Thursday, January 3rd 2013

JLo Keeps Her Life Simple And Beautiful By Dressing Herself

When you got up this morning, wiped your own ass, scrubbed down your own pits in the shower and then put your clothes on by yourself, did you stop and think to herself, "What I just did there was so simple, so elegant, so beautiful"? Well, if you did, you're an asshole, because that's what JLo says every time she dresses herself. Jenny is still from the block, but the block she's from now is in Bel Air and her entire $500 million 400-room mansion sits on it.

JLo told Harper's Bazaar that her gold-plated life is so damn luxurious and over-the-top that she thinks it's so simple and so beautiful when she gets to dress her own self and comb her kids' hair. Bitch thinks she's Marie Antoifuckingnette.

"I like the whole idea of traveling, of looking good, and doing it well. I make it as simple and as beautiful as I can because my life is kind of big. So I pack my luggage, or dress myself, or comb my kids' hair, pick up their clothes — that makes our life beautiful, you know? There's something very elegant in that."
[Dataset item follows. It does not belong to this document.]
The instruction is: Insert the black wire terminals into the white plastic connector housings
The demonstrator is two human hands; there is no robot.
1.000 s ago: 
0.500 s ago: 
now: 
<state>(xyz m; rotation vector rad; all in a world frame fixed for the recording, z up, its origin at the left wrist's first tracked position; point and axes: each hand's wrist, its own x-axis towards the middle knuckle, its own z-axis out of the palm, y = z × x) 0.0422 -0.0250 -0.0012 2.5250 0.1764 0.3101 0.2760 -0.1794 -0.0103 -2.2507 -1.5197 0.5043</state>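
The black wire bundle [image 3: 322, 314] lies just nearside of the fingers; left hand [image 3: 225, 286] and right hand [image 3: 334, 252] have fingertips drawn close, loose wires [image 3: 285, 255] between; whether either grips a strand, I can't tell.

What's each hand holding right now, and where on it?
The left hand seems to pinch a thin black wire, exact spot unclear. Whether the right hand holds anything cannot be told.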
The hell kind of diamond dust is this bitch inhaling? She's out-GOOPING GOOP!  I get that JLo usually has stylists sewing her into $50,000 gowns and a team of vagina nurses who change her rabbit fur tampons for her, but is she that out of touch? Of course she is, I know. But she shouldn't think that dressing herself is simple. I mean, it must be pretty hard and complicated to put on pants while your head is shoved far up your own ass. So she should give herself some serious credit for that. It's JLo's greatest talent!

And JLo also talked about that infamous Gucci dress she wore to the Grammys with Diddy:

"I have that at home. The other day, my housekeeper put it on a mannequin in my spa, where I get my hair and makeup done. She sent me a picture. She was like, 'You like this dress?' Um, yeah, but I don't know if I like it out in the house!"

I'm pretty sure a part of that quote was chopped off. JLo went on to say, "...and then I fired my maid for putting her peon hands all over the dress I'll have to sell on eBay when bitches get tired of my ridiculous diva ways and stop hiring my ass."

Posted by: Michael K


Whamo's picture

@ Reason....*low sweeping bow, let's an elegant one rip*

Whamo's picture

Submitted by Foxxy Brown on Fri, 01/04/2013 - 12:51am.
Submitted by Whamo on Fri, 01/04/2013 - 12:43am.

Michelle ate an entire head of raw cauliflower yesterday.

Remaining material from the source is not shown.